**Problem description:** Your answer should be the lines below from the one holding "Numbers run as" through the one holding "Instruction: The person", copied exactly and with nothing else.

**Data:**
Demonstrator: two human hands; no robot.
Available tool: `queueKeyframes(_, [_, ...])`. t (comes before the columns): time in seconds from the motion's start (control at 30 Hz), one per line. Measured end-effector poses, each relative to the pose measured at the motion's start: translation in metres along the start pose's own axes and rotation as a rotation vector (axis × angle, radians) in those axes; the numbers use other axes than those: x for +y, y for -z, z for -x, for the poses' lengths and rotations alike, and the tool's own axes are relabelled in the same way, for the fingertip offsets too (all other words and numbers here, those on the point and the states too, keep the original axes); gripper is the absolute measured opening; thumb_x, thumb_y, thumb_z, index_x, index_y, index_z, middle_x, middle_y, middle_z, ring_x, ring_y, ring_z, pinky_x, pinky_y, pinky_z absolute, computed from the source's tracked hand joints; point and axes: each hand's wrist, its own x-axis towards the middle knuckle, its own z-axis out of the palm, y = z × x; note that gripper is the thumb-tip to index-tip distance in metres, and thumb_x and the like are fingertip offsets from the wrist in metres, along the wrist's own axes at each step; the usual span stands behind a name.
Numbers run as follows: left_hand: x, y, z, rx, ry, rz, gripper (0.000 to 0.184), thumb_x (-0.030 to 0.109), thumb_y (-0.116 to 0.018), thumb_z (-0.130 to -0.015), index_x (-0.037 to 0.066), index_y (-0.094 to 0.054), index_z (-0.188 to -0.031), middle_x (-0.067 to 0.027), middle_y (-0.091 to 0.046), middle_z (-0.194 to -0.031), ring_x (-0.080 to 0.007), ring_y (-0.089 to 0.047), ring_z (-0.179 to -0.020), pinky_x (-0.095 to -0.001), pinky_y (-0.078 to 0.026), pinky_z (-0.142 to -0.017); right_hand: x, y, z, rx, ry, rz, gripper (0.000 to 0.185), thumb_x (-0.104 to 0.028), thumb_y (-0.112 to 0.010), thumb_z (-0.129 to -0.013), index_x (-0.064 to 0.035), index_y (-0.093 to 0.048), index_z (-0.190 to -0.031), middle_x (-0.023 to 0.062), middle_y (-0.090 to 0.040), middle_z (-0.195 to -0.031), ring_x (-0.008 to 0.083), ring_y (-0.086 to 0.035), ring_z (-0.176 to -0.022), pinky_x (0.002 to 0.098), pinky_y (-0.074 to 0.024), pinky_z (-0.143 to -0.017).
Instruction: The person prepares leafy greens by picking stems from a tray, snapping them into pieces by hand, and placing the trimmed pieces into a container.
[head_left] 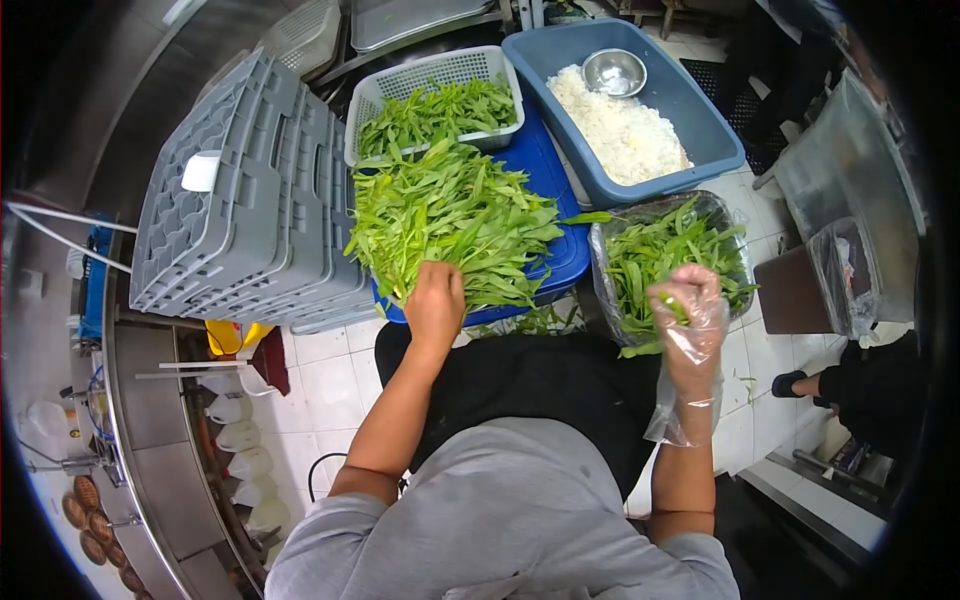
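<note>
Loose leafy greens [465, 215], long and narrow like water spinach, are heaped on a blue lid [570, 250] in front of me. My left hand [437, 297], bare, is closed at the near edge of this heap; its fingertips are hidden among the stems. My right hand [690, 325] wears a clear plastic glove and is closed on a small bit of green stem. It hovers over the near right part of a plastic-lined bin [606, 255], which holds more cut greens [675, 240].
Behind the heap stands a pale perforated basket [360, 105] of greens. A blue-grey tub [715, 150] holds white food pieces [620, 135] and a metal bowl [614, 73]. Grey racks [240, 210] are stacked left. A brown bin [795, 290] and a person's foot [795, 384] are right.
</note>
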Motion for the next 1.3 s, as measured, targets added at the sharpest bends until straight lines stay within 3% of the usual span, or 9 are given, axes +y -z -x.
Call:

**Output of the task:**
Numbers run as follows: left_hand: x, y, z, rx, ry, rz, gripper (0.000 to 0.184), thumb_x (-0.030 to 0.109), thumb_y (-0.116 to 0.018), thumb_z (-0.130 to -0.015), index_x (-0.037 to 0.066), index_y (-0.094 to 0.054), index_z (-0.188 to -0.031), middle_x (-0.067 to 0.027), middle_y (-0.091 to 0.046), middle_z (-0.194 to -0.031), ring_x (-0.080 to 0.007), ring_y (-0.089 to 0.047), ring_z (-0.179 to -0.020), pinky_x (-0.095 to -0.001), pinky_y (-0.078 to 0.026), pinky_z (-0.142 to -0.017); right_hand: x, y, z, rx, ry, rz, gripper (0.000 to 0.185), thumb_x (-0.104 to 0.028), thumb_y (-0.112 to 0.010), thumb_z (-0.129 to -0.013), index_x (-0.064 to 0.035), index_y (-0.093 to 0.048), index_z (-0.190 to -0.031), middle_x (-0.023 to 0.062), middle_y (-0.090 to 0.040), middle_z (-0.195 to -0.031), ring_x (-0.008 to 0.083), ring_y (-0.086 to 0.035), ring_z (-0.176 to -0.022), pinky_x (0.002 to 0.098), pinky_y (-0.074 to 0.024), pinky_z (-0.143 to -0.017).
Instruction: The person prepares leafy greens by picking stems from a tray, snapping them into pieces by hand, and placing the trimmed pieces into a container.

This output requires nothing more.